Book Review: Gravity's Rainbow by Thomas Pynchon (1973)

Book Review: Gravity's Rainbow by Thomas Pynchon (1973)

Thomas Pynchon's 1973 novel Gravity's Rainbow (GR) is infamously really long and difficult to read, but also highly regarded (for some reason). There is a good chance that if you have already heard about this book, it's because you got punished by some dude about it.

I love Thomas Pynchon's books; Pynchon is an author that a lot of punks and anarchists love, and Gravity's Rainbow is widely considered his best book. There's good reasons people in our worlds like his books: he writes about anarchists and counter-cultural weirdos, he mixes highbrow with lowbrow, striking a magical balance way that is both serious and completely unpretentious (like the best punk). I know several other punks with a tattoo of the W.A.S.T.E. logo from Pynchon's The Crying of Lot 49.

We Await Silent Tristero's Empire

It is also appropriate to have GR be the first book review in The Counterforce, since the name of this project is taken from part 4 of the book.

Part 4: The Counterforce

I don't want to be another one of those dudes who punishes you about Gravity's Rainbow. This "review" is for many of friends who've expressed interest in reading Gravity's Rainbow and just want my advice on how to tackle it. I recently read it for the third time, and I've checked out some of the newer and older reading companions that exist. So at this point I hopefully have some useful advice . If you are curious and want a bit more of a pitch, here are two recent reviews/articles that came out for the 50th anniversary of GR's publication:

Join the Counterforce: Thomas Pynchon’s postmodern epic Gravity’s Rainbow at 50
Short-circuiting the language of literary value, permanently wrongfooting the custodians of taste, Gravity’s Rainbow proposes a new way of thinking about what we treasure most.
We’re All Living Under Gravity’s Rainbow
Looming apocalypse. Paranoid conspiracies. Rocket-obsessed oligarchs. As Thomas Pynchon’s novel turns 50, its world feels unnervingly present.
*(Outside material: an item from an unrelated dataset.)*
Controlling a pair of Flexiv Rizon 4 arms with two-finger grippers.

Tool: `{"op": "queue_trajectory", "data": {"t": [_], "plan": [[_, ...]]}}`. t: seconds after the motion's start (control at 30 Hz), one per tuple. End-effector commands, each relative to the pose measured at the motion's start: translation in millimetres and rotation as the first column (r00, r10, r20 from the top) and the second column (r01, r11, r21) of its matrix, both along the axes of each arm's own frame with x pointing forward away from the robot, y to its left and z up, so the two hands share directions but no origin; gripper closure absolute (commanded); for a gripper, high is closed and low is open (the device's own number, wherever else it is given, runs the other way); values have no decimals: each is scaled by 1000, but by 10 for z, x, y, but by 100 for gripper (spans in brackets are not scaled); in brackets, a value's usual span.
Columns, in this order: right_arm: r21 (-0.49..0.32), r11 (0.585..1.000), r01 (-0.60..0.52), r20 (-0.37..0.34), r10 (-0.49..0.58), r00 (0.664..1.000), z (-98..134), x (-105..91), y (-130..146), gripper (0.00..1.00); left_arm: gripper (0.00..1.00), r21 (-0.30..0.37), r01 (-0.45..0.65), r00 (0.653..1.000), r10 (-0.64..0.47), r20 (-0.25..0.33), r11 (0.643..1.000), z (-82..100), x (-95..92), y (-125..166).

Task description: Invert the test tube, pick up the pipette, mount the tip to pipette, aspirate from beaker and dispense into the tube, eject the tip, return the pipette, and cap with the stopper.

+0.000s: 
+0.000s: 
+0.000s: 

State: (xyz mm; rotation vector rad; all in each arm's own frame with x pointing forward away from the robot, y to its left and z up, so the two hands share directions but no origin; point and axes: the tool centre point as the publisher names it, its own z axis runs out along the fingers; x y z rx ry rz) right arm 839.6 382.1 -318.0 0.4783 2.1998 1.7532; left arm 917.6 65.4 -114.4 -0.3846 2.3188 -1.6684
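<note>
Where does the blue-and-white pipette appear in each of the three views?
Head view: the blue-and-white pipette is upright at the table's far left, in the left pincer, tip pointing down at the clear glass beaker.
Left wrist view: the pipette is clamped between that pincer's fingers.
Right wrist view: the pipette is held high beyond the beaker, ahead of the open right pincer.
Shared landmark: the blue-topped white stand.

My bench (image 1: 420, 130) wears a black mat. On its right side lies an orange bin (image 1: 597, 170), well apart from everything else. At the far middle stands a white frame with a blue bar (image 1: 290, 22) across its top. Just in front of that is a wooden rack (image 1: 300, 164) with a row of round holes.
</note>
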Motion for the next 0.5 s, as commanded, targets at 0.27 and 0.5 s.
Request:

Or, just ask any of your punk friends who you suspect are into Pynchon. Odds are you know at least one and you can get a personalized pitch (or be punished...). I will finally say that, after re-reading both recently, I actually think Against The Day (2006) is my favorite Pynchon book. But because of it's infamy and place in "literature," GR has far more resources and writing about it, so it might still be easier to recommend (it's also shorter, but that isn't saying much).

Stay in The Zone

Gravity's Rainbow is long and challenging. If you don't currently have a regular book-reading habit and you just try to dive right into the deep end, there's a good chance you'll drown. You've gotta approach a book like this intentionally and with a plan. You need to be confident you'll be able to read regularly, and keep it up long enough to finish the book (how long depends on how much you read each day). Reading GR is quite immersive. It isn't essential to have a tight handle on everything, but I think you if you spent too much time away, you'll have trouble keeping track of how everything fits together, and spend more time trying to remember than enjoying the reading.

If you are out of practice reading, I suggest getting warmed up with an easy page-turner, or maybe one of Pynchon's easier books (see below). I usually read before bed, but this isn't a book where that works for me at all. To re-read GR this time, I needed to get back into the habit of reading at breakfast and in the afternoon at least every other day. Which is a habit I like to have in my life anyways!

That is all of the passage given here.